AIDS Research Suffers |
Everyone I know has had to scale back research efforts because of flat NIH budgets. In my own lab we are now finding it difficult to take on new staff and begin new projects. Typically, in the past, I would spend about 30 percent of my time applying for grants; now about 60 percent of my time is spent preparing applications. Furthermore, some prominent investigators are getting out of research. Few scientists want to tackle high-risk problems … because research of this type is more difficult to fund. In fact, a very good colleague of mine has made a major discovery on a unique group of patients who control HIV without medication. He has not been able to get funding even though the potential savings is more than $14,000 annually per patient. Additionally, a mentor of mine, and one of the most respected people in the field, is thinking of getting out of research because he has no funding.
— An anonymous AIDS researcher |
One of the first and earliest victims of declining NIH funding has been the young investigator. You have heard … often over the past several years … that we are discouraging and potentially sacrificing an entire generation of young scientists. This situation is compounded by the fact that not only is our country producing a shrinking number of researchers in the life and physical sciences, but the best and brightest of foreign-born U.S. trained scientists are increasingly returning to their home country as opportunities expand overseas.

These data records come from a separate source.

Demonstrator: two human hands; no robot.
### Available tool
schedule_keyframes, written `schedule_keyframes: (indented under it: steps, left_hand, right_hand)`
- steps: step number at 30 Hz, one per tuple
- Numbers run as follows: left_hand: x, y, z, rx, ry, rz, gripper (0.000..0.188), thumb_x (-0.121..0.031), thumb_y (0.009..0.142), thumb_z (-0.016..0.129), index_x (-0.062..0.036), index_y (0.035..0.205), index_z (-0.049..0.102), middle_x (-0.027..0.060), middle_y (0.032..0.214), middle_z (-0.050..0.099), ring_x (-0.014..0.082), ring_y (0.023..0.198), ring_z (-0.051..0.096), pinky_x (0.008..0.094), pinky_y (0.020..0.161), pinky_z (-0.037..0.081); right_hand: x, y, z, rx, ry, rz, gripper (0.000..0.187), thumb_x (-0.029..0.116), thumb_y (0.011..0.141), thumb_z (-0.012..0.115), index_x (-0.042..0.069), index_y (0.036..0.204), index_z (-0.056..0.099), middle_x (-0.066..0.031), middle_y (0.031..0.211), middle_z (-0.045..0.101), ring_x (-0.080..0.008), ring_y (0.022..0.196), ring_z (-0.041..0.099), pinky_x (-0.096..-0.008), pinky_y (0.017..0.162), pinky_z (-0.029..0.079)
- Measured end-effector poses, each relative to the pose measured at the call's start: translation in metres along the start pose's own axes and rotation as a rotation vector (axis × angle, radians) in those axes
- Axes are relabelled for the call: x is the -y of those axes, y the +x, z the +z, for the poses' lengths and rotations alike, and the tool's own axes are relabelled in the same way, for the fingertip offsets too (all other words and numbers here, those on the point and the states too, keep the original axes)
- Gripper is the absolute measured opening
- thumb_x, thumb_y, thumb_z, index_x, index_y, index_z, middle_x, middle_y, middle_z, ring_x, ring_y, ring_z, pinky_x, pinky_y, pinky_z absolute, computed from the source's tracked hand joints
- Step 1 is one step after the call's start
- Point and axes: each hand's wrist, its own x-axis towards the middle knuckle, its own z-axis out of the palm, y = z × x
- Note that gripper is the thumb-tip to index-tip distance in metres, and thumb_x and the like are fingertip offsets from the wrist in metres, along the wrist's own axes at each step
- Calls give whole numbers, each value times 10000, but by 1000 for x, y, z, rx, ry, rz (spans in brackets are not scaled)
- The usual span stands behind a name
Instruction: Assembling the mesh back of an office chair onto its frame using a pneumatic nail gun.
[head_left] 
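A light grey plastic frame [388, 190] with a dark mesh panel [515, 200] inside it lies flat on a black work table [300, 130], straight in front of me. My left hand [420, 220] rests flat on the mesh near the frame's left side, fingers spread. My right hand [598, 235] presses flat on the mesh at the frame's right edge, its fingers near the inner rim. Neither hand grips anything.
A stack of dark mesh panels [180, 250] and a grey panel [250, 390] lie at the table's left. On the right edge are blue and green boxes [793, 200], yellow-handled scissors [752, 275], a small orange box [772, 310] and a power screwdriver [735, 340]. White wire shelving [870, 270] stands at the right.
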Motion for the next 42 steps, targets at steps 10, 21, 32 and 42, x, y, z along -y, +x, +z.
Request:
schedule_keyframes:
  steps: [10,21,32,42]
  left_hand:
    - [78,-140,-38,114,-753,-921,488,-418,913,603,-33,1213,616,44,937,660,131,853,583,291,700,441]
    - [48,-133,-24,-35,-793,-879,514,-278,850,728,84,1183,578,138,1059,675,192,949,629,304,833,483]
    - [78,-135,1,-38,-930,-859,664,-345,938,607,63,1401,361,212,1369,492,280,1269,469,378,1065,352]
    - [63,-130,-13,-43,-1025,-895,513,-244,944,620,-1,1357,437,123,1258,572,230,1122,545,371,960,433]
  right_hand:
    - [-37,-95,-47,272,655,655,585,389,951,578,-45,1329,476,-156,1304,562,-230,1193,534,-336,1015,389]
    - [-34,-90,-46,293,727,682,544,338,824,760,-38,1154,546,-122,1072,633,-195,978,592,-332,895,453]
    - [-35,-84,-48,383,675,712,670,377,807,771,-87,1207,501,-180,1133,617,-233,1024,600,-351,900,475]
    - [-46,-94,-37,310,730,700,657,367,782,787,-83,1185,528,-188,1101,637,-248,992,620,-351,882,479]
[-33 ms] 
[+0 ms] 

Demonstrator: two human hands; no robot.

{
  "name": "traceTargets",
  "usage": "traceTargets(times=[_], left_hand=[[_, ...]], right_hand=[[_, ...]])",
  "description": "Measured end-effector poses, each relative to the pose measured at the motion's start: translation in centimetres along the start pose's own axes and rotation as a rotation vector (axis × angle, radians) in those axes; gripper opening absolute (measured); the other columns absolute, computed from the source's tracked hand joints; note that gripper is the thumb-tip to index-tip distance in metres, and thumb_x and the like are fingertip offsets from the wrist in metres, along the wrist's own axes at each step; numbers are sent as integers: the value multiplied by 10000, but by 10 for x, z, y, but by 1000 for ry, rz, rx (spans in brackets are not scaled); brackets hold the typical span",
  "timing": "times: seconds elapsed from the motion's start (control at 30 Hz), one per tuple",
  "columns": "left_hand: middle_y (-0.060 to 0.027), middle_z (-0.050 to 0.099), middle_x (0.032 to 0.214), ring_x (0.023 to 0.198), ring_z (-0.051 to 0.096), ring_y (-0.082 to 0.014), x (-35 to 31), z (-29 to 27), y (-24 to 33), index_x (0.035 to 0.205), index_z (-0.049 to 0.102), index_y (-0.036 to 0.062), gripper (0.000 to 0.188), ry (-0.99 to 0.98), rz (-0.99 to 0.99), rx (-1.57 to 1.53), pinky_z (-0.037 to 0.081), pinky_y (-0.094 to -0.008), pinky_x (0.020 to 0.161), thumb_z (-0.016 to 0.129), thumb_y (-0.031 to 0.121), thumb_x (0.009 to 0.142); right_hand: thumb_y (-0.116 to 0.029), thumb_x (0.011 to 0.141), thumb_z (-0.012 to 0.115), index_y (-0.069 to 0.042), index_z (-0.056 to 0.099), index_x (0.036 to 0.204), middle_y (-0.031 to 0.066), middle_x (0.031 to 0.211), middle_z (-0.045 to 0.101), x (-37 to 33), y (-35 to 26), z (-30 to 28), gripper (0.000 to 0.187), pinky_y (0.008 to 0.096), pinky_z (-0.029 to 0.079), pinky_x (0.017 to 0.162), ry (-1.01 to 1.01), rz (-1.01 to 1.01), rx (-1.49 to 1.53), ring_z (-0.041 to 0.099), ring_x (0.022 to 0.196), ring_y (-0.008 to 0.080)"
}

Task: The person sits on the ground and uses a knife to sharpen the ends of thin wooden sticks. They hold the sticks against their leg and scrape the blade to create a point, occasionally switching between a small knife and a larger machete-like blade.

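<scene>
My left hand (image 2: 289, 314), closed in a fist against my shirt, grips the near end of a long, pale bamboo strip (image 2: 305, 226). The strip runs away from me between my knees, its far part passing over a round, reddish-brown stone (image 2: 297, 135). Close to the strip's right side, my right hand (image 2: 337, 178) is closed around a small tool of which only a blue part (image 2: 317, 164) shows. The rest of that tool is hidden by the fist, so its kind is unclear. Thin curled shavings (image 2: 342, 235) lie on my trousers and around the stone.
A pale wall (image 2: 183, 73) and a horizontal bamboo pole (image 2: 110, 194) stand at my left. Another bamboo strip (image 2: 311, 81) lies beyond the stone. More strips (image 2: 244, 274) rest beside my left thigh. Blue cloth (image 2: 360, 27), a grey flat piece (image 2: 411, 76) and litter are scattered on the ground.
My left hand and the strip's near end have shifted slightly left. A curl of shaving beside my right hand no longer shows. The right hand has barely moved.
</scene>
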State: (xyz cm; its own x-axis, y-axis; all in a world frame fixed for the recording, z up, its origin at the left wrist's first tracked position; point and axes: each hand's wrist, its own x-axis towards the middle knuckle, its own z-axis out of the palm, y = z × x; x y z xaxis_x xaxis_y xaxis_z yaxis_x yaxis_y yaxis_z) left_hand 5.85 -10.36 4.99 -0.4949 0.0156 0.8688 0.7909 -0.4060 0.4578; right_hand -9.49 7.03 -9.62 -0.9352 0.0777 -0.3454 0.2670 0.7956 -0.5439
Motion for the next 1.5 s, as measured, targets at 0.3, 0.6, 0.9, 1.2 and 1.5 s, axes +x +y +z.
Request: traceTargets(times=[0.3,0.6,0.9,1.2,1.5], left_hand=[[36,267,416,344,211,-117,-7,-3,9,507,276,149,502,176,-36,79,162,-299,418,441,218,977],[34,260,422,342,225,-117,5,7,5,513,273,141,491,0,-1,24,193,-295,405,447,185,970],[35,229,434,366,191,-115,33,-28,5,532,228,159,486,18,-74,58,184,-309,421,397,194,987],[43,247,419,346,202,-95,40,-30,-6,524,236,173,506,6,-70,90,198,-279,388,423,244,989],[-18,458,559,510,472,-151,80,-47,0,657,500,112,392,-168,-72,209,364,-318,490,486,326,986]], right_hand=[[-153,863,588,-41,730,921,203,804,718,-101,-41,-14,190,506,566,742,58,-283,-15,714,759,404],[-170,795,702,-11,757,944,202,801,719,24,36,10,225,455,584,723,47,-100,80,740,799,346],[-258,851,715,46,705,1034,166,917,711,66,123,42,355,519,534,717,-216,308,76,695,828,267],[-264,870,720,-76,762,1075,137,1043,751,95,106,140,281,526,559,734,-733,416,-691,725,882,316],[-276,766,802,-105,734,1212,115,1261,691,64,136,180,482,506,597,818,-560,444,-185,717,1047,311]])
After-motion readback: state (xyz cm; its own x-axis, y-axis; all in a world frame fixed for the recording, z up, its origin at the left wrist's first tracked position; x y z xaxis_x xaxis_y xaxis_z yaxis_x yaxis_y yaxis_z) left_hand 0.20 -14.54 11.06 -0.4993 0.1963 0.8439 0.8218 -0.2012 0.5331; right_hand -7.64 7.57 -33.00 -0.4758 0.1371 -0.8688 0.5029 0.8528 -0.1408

Quite simply, we have to do more to support and encourage our young investigators. Most ideas that turn into Nobel Prizes come from investigators before they reach the age of 40. As a country, then, shouldn’t we be supporting these scientists when they are in their professional prime? Unfortunately, the statistics tell an entirely different story. In the case of initial R01/R29 awards, between 1970 and 2004, the average age by which an investigator with a PhD gains his or her first award has gone from 34.3 years of age to 41.7. In the case of MDs, during this same period, that age has gone from 36.7 years to 43.3 (AAMC 12 July, 2006). With diminished NIH funding, our young scientists are witnessing firsthand the decline in overall success rates for grant applications. In 1998, the first year of the doubling, success rates were over 50 percent for grant submissions. For 2007, the success rate is projected to drop to only about 18 percent. Left unaddressed, there is no question that the current decline in NIH funding places an entire generation of young scientists at risk.
Even at my own institution, where we have many of the best and brightest among the current generation of young scientists, we are seeing many of these men and women unable to gain funding support. Without sustainable and predictable increases in NIH funding, this nation is at risk of losing an entire generation of scientists.
Robert Siliciano, MD, PhD, is with the Johns Hopkins University School of Medicine.